Preparação e informação antecipada
A psicóloga Frínea Andrade, especialista em Transtorno do Espectro Autista e mãe atípica de um jovem com autismo, aponta que a mudança brusca de rotina pode provocar ansiedade, insegurança ou comportamentos desorganizados. “A mudança brusca de rotina pode provocar ansiedade, insegurança ou comportamentos desorganizados. Por isso, tudo começa com a preparação. A pessoa autista precisa entender o contexto do que está por vir.”
Explicar com antecedência o que vai acontecer é uma forma de acolhimento. Muitos não são ativos na linguagem verbal, mas compreendem contextos; por isso é fundamental informar sobre o mês de dezembro, férias, Natal, Réveillon, viagens ou visitas que a família receberá.
Agendas visuais e organização
As agendas visuais são grandes aliadas: calendários com fotos, sequências de figuras para cada dia da semana e histórias sociais ajudam a organizar mentalmente as mudanças. Se houver viagem, mostre imagens do local, do meio de transporte e de quem vai junto. Se for receber parentes, apresente quem são essas pessoas com antecedência.
Manter a rotina nas férias
Mesmo nas férias, alguns pilares da rotina devem ser preservados. Sugestões práticas:
- Manter horários aproximados de sono e alimentação
- Criar um espaço de descanso seguro e silencioso em casa
- Intercalar atividades novas com brincadeiras já conhecidas
- Continuar as terapias ou adaptá-las ao período de férias
- Conversar com a equipe terapêutica para ajustes no plano de intervenção
A continuidade das terapias e um nível de estrutura ajudam a evitar regressões e a reduzir a angústia pelo fim das aulas.
Preparando para as festas de fim de ano
Resgatar imagens de Natais anteriores, montar a árvore em família ou criar símbolos novos juntos ajuda a construir memória afetiva e facilita o aprendizado. Sobre queima de fogos, antecipe o momento: mostre vídeos, teste o volume, explique o que vai acontecer e, em casos de sensibilidade auditiva, use abafadores.
“Se a pessoa não estiver confortável com muitas pessoas, não devemos insistir.
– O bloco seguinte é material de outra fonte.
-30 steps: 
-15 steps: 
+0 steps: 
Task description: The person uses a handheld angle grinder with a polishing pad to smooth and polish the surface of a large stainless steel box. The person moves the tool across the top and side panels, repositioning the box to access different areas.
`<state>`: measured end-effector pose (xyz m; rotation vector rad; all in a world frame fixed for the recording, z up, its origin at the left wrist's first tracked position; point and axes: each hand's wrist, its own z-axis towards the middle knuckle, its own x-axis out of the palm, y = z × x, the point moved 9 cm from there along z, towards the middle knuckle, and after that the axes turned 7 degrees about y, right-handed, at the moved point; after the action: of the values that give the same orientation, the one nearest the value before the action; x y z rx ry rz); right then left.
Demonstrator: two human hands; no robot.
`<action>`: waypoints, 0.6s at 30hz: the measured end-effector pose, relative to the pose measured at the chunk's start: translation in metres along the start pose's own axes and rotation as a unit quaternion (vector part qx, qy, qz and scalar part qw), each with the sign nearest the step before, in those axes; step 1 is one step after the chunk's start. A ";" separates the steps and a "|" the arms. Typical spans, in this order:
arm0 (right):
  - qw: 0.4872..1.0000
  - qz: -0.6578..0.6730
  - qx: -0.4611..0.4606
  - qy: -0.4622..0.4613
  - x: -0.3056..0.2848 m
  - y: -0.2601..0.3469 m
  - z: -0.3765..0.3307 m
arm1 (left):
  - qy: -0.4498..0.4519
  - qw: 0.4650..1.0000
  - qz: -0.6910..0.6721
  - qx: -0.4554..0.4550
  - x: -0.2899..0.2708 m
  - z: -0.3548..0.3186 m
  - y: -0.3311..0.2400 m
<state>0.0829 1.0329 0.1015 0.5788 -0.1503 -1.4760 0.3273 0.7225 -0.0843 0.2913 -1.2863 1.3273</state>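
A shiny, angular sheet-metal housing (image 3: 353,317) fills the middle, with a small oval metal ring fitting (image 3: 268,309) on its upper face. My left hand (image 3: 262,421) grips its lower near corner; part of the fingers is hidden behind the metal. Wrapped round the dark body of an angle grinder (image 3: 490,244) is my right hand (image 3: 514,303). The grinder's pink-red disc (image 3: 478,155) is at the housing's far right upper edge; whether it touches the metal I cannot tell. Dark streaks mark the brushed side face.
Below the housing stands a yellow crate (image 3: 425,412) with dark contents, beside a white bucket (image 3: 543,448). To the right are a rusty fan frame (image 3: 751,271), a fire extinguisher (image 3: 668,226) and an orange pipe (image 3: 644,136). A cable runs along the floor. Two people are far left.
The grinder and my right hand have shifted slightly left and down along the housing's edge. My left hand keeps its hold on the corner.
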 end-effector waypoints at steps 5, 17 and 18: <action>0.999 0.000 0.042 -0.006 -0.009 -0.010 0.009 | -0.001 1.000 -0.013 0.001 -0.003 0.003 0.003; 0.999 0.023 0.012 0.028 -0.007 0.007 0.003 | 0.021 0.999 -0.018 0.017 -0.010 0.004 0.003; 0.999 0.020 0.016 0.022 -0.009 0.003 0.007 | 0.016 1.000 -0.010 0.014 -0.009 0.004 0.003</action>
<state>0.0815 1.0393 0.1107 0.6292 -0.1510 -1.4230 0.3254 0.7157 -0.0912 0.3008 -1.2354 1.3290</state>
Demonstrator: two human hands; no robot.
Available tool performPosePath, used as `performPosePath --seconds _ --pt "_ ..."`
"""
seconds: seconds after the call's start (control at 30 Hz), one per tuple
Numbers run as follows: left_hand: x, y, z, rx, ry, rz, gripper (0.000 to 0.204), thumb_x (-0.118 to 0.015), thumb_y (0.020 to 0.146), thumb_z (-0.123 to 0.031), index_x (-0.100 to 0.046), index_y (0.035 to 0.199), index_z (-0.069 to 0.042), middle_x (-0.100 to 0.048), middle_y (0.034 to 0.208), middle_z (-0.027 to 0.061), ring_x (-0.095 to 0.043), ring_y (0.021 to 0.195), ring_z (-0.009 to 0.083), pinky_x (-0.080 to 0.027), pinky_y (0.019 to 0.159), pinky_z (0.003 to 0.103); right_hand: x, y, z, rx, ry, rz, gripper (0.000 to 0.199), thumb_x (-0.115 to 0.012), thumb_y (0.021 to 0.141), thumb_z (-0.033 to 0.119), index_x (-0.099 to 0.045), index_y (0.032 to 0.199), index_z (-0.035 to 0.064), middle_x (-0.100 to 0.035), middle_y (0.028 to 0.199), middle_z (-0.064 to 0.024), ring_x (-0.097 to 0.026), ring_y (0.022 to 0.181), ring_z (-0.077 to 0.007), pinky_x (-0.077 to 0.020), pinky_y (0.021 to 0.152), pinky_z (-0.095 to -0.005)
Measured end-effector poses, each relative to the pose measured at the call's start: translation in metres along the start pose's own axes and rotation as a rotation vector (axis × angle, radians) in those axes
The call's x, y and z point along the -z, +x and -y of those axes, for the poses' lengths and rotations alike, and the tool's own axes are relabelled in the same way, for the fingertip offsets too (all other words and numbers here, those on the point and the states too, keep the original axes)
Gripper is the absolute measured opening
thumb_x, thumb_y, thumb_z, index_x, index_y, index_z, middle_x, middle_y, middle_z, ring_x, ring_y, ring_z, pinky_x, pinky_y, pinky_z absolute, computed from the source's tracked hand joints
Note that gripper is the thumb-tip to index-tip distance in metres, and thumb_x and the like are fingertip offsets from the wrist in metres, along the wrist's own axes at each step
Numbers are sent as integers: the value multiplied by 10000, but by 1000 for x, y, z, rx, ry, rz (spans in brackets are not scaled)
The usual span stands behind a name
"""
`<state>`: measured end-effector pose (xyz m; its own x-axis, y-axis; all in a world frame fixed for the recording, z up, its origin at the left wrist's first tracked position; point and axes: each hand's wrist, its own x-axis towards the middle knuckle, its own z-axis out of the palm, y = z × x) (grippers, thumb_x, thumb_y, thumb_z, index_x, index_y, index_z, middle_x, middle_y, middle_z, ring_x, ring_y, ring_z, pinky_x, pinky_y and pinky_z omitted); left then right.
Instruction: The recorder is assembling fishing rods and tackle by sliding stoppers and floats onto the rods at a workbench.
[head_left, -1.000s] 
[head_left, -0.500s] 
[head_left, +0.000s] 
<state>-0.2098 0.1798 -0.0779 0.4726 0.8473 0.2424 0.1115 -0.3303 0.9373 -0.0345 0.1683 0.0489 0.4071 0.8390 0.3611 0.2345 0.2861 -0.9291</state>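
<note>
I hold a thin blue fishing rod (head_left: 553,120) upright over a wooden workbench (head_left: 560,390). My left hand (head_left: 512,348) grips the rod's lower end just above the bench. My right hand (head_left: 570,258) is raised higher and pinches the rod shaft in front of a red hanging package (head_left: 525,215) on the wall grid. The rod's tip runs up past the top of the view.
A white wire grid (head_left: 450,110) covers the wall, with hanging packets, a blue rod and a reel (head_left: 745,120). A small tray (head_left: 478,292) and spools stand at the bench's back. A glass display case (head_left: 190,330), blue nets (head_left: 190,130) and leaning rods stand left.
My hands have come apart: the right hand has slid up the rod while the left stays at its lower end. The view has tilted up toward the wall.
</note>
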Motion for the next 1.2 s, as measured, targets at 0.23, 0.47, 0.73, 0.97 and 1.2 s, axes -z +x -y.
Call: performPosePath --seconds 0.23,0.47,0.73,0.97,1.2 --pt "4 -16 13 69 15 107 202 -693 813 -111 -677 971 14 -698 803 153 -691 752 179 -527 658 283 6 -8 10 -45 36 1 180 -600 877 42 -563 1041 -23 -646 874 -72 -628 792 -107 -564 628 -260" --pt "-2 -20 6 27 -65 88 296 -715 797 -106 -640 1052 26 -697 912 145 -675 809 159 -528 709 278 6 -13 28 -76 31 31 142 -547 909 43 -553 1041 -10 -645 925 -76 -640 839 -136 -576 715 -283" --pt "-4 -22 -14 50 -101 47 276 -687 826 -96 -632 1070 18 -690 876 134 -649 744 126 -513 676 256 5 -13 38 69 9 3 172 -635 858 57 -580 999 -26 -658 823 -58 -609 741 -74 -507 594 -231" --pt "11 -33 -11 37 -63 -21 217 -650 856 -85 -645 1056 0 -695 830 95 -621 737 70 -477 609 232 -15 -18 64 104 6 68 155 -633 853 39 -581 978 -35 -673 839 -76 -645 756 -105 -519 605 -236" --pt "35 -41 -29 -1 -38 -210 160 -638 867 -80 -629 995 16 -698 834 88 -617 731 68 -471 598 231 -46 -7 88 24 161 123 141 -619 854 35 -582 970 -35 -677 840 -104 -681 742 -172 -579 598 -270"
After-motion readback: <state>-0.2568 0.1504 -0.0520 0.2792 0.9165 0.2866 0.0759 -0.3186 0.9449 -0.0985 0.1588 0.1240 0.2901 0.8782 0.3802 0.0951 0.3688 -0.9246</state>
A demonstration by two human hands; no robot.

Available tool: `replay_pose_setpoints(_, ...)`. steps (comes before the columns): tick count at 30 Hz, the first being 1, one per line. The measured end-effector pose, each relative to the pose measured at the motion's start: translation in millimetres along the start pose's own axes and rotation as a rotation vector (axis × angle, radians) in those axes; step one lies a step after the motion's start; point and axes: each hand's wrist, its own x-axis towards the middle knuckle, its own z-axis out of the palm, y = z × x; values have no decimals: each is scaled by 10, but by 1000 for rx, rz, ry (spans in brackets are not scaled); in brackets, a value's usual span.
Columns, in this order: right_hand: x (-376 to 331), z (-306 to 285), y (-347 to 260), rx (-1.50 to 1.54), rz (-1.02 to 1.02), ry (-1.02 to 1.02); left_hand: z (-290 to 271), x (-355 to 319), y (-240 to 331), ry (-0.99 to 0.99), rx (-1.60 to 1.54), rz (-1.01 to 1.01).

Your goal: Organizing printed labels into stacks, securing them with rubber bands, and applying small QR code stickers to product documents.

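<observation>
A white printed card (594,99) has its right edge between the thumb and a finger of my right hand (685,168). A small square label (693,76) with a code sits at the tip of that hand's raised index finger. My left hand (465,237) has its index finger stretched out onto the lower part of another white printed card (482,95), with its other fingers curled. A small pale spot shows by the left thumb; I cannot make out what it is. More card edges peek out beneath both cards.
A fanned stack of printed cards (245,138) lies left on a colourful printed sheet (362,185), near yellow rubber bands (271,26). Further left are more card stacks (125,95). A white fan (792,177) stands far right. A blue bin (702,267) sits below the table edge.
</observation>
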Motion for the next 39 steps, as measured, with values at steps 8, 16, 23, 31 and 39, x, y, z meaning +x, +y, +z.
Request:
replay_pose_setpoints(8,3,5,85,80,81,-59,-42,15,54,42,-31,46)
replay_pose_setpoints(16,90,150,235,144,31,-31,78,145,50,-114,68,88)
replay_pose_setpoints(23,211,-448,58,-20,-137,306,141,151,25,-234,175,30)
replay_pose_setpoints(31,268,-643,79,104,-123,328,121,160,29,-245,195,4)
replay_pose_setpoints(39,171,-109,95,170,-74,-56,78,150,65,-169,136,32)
É preciso ouvir o autista, ainda que de forma não verbal, e respeitar seus limites de desconforto.”
Apresentações escolares e reuniões familiares
Para apresentações de fim de ano, conheça o ambiente, experimente a roupa e converse antes sobre o evento. Nem sempre a pessoa autista quer ou precisa se apresentar; o conforto dela deve prevalecer sobre a expectativa social. Nas reuniões familiares, pequenas adaptações promovem inclusão: pedir para reduzir o volume, usar histórias sociais com imagens e mostrar passo a passo do que vai acontecer reduz muito a ansiedade.
Conclusão
Com preparação, previsibilidade e escuta ativa, festas e férias podem ser acolhedoras também para quem vive o autismo. Organizar o ambiente, respeitar o tempo da pessoa e manter alguns pontos da rotina torna as celebrações mais humanas e possíveis para todos.